> _Your assignment_: After reading the data, copy it out in full and exactly.

> _Data segment_:

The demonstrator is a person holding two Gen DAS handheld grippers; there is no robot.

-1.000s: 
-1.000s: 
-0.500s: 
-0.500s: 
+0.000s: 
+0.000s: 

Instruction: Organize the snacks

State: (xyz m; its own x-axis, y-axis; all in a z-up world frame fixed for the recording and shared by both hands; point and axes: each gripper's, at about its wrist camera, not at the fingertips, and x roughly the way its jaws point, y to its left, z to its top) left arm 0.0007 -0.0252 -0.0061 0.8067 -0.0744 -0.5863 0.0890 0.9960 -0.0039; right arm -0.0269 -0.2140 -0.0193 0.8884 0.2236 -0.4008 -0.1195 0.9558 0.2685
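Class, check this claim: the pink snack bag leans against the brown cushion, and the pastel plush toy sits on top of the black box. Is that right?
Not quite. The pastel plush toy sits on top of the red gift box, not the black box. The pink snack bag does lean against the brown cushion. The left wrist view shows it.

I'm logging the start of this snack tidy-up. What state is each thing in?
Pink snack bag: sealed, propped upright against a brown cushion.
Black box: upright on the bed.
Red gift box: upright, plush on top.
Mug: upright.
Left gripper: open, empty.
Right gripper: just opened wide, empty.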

> _The completed task_:
The demonstrator is a person holding two Gen DAS handheld grippers; there is no robot.

-1.000s: 
-1.000s: 
-0.500s: 
-0.500s: 
+0.000s: 
+0.000s: 

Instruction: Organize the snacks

State: (xyz m; its own x-axis, y-axis; all in a z-up world frame fixed for the recording and shared by both hands; point and axes: each gripper's, at about its wrist camera, not at the fingertips, and x roughly the way its jaws point, y to its left, z to its top) left arm 0.0007 -0.0252 -0.0061 0.8067 -0.0744 -0.5863 0.0890 0.9960 -0.0039; right arm -0.0269 -0.2140 -0.0193 0.8884 0.2236 -0.4008 -0.1195 0.9558 0.2685
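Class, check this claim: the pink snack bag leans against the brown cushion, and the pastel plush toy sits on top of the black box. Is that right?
Not quite. The pastel plush toy sits on top of the red gift box, not the black box. The pink snack bag does lean against the brown cushion. The left wrist view shows it.

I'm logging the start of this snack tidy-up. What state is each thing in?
Pink snack bag: sealed, propped upright against a brown cushion.
Black box: upright on the bed.
Red gift box: upright, plush on top.
Mug: upright.
Left gripper: open, empty.
Right gripper: just opened wide, empty.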

The exercise has been fully answered.